(Exercise input begins)

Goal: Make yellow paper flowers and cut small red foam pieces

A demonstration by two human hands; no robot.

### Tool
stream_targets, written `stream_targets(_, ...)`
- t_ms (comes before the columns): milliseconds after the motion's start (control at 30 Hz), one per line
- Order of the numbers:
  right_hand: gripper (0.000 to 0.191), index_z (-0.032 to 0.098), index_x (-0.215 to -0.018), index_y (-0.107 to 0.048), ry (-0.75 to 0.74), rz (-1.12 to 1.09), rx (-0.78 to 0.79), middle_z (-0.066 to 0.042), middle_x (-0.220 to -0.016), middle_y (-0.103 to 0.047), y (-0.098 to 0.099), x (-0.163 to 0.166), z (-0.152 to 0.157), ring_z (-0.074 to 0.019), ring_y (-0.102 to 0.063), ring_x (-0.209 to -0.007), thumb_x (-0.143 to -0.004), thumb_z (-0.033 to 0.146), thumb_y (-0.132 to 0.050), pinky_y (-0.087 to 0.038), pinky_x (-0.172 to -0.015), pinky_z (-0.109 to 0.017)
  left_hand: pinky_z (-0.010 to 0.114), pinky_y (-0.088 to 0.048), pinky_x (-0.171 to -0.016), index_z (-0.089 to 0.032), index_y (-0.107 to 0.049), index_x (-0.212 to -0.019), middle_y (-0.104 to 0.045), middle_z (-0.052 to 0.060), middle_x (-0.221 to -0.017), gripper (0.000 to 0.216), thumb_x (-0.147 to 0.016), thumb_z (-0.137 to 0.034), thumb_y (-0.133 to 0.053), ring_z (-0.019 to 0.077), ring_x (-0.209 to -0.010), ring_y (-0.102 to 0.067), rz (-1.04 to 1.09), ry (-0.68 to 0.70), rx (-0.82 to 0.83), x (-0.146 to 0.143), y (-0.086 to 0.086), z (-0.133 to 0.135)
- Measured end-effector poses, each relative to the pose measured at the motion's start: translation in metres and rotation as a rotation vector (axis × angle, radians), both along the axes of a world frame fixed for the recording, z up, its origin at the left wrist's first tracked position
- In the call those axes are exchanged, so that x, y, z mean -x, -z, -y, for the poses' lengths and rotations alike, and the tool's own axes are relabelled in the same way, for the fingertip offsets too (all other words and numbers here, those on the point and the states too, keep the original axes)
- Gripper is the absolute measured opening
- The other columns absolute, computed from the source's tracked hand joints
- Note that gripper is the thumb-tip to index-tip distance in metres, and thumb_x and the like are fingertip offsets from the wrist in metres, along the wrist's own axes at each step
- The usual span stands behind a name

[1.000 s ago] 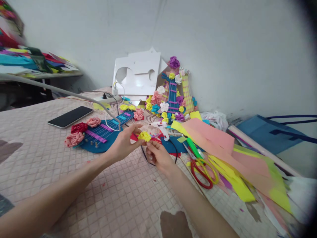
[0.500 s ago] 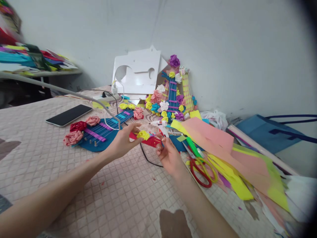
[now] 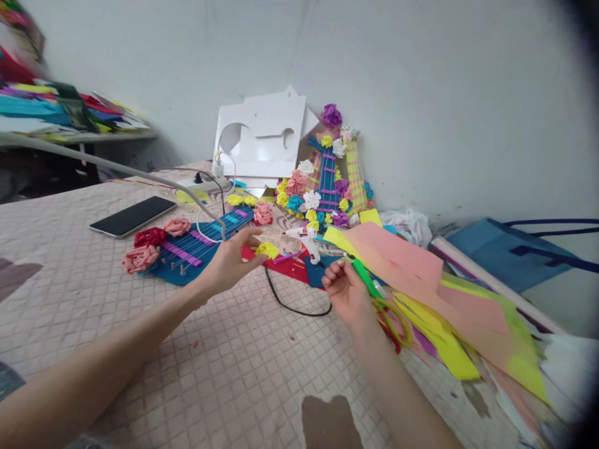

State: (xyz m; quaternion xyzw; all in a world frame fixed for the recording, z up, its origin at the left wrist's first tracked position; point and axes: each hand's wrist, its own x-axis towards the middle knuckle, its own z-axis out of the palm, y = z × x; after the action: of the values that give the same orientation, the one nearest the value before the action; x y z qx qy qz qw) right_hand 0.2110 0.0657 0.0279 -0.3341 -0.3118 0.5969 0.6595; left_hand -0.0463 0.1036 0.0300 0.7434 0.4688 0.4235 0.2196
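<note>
My left hand pinches a small yellow paper flower just above a red paper piece on the quilted surface. My right hand has its fingers curled beside a green stick-like object; I cannot make out whether it grips anything. A white glue gun lies just beyond both hands, its black cord looping between them. Scissors with red and yellow handles lie partly behind my right wrist.
A blue paper guitar with pink and red flowers lies left of the hands; more flower-covered guitars lean on the wall. A phone lies far left. Coloured paper sheets spread to the right, with a blue bag behind.
My right hand has left the yellow flower and moved right, toward the green object and the scissors. My left hand keeps the flower, nearly still.
</note>
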Motion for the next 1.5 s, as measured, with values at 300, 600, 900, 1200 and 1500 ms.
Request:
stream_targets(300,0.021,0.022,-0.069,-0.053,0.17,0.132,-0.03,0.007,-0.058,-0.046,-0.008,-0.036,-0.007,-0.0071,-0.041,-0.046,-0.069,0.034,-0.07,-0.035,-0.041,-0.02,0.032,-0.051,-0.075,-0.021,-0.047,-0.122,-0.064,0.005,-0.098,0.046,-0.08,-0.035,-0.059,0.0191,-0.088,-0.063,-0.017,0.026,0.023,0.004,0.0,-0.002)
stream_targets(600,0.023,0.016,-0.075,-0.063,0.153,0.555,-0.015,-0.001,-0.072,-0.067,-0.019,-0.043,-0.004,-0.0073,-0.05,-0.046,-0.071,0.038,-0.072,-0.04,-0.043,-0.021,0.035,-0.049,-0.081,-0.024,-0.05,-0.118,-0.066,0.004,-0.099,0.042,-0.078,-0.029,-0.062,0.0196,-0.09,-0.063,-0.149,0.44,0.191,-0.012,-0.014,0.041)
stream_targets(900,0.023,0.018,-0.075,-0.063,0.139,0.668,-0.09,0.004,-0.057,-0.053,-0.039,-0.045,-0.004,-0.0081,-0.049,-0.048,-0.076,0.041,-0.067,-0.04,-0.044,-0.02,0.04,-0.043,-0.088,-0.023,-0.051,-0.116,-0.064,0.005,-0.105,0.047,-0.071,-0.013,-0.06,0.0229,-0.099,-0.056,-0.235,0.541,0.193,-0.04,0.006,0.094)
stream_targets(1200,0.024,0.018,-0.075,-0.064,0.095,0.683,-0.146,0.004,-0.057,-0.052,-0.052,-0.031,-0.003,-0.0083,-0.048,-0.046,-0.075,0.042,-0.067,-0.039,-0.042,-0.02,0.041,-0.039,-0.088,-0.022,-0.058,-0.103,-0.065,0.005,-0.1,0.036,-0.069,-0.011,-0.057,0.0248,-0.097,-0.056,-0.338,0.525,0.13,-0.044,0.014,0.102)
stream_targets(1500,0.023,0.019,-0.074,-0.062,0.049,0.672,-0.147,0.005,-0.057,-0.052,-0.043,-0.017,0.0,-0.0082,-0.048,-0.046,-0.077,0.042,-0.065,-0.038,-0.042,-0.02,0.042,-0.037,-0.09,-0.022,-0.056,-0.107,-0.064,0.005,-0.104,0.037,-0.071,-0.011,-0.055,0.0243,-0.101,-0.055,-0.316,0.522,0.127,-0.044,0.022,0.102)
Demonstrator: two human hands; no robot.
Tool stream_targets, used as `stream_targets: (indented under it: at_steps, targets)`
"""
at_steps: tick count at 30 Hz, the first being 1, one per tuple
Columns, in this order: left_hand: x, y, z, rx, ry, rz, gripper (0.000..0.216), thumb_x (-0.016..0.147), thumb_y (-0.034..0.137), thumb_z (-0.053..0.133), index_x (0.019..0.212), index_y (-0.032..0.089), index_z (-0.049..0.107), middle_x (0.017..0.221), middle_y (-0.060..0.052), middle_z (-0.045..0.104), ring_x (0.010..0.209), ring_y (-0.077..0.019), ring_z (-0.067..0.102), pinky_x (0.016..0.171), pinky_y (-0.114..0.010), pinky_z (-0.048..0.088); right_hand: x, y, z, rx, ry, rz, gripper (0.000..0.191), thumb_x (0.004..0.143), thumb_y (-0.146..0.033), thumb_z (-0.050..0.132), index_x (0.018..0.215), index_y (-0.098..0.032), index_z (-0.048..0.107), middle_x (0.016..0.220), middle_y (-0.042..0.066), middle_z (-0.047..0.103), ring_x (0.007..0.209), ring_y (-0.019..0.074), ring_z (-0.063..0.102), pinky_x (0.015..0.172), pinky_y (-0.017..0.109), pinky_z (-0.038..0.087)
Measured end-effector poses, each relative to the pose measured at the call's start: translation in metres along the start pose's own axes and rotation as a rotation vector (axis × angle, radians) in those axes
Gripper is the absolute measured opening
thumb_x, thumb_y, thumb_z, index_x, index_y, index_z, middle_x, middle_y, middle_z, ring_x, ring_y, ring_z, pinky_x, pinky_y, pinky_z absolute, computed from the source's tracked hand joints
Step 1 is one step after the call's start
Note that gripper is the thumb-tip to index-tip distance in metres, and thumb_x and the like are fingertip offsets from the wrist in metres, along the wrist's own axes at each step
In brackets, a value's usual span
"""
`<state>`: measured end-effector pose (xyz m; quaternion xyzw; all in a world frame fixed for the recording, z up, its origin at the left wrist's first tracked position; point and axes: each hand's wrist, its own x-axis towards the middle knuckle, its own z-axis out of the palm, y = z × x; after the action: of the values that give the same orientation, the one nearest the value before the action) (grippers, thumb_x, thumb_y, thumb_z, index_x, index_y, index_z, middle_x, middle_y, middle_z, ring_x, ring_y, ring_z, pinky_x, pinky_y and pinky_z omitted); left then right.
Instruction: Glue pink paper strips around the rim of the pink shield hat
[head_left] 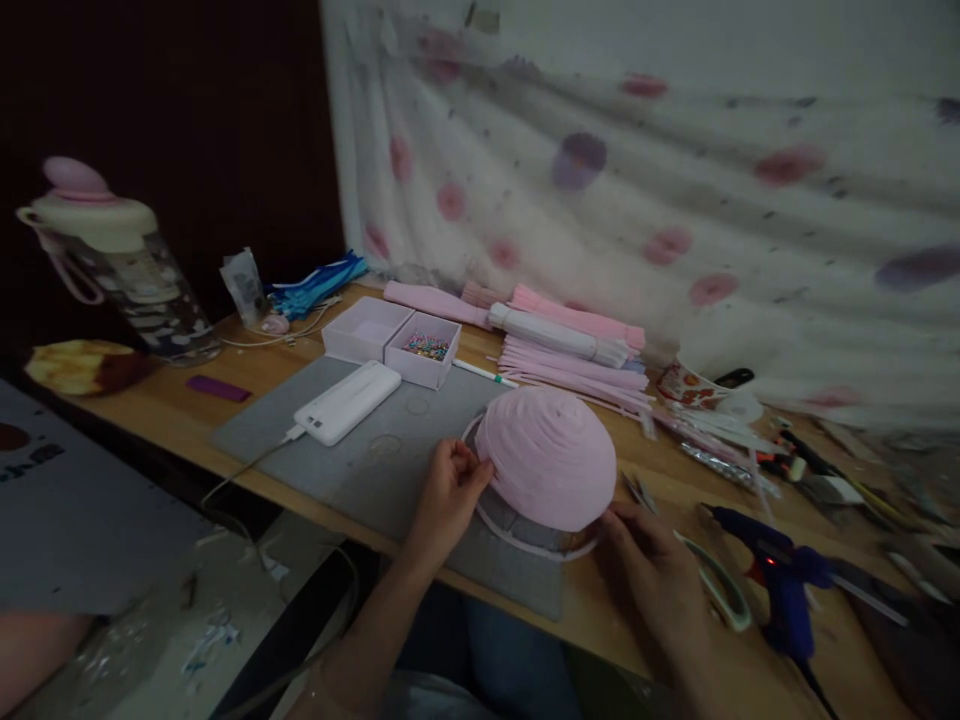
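Pink dome point(551, 460) over grey mat point(330, 485), wooden table point(600, 622); floral curtain point(525, 200) behind.

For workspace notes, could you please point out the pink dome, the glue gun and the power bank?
Pink dome point(549, 458): head view, ridged side.
Glue gun point(784, 582): head view, blue body.
Power bank point(348, 403): head view, upper face.

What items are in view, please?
ribbed dome: 1, pink, centre
hoop: 1, pale pink, below dome
mat: 1, grey, on table
power bank: 1, white, on mat
boxes: 2, pale, behind power bank
beads: many, multicoloured, right box
craft-stem bundles: several, mostly pink, back
glue gun: 1, blue, right
scissors: 1, green, right
bottle: 1, clear, left
curtain: 1, white floral, background
left hand: 1, bare, dome's left
right hand: 1, bare, dome's right
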<state>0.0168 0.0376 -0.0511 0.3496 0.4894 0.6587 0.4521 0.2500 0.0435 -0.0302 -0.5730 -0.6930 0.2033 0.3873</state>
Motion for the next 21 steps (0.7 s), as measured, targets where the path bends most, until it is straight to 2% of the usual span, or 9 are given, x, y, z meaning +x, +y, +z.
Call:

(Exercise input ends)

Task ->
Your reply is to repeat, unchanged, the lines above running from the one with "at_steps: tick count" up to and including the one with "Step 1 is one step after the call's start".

Solution to the problem ->
at_steps: tick count at 30 Hz, the first being 1, one per tuple
Columns, in this order: left_hand: x, y, z, rx, ry, rz, gripper (0.000..0.216), thumb_x (-0.016..0.147), thumb_y (-0.034..0.137), thumb_z (-0.053..0.133), index_x (0.019..0.212), index_y (-0.032..0.089), index_z (-0.049..0.107), middle_x (0.017..0.221), middle_y (-0.060..0.052), middle_z (-0.045..0.104), ring_x (0.010..0.209), ring_y (-0.077..0.019), ring_z (-0.067..0.102), pinky_x (0.016..0.171), pinky_y (-0.114..0.010), pinky_z (-0.048..0.088); right_hand: x, y, z, rx, ry, rz, gripper (0.000..0.191), thumb_x (0.004..0.143), thumb_y (-0.146..0.033), thumb_z (-0.050..0.132), index_x (0.018..0.215), index_y (-0.098..0.032), index_z (-0.048..0.107), middle_x (0.016..0.220), middle_y (-0.042..0.066), middle_z (-0.047..0.103), ring_x (0.007..0.209), ring_y (-0.019..0.074), ring_z (-0.063..0.102), pinky_x (0.015..0.172), pinky_y (-0.017..0.109), pinky_z (-0.038..0.087)
Measured end-effector poses, each relative to the pose measured at the call's start: translation in metres along the start pose's own axes and rotation as a rotation vector (axis × angle, radians) in those axes
Gripper is the absolute measured opening
thumb_x, thumb_y, thumb_z, index_x, index_y, index_z, middle_x, middle_y, middle_z, ring_x, ring_y, ring_z, pinky_x, pinky_y, pinky_z absolute, computed from the source's tracked hand joints
Step 1 is one step after the call's start

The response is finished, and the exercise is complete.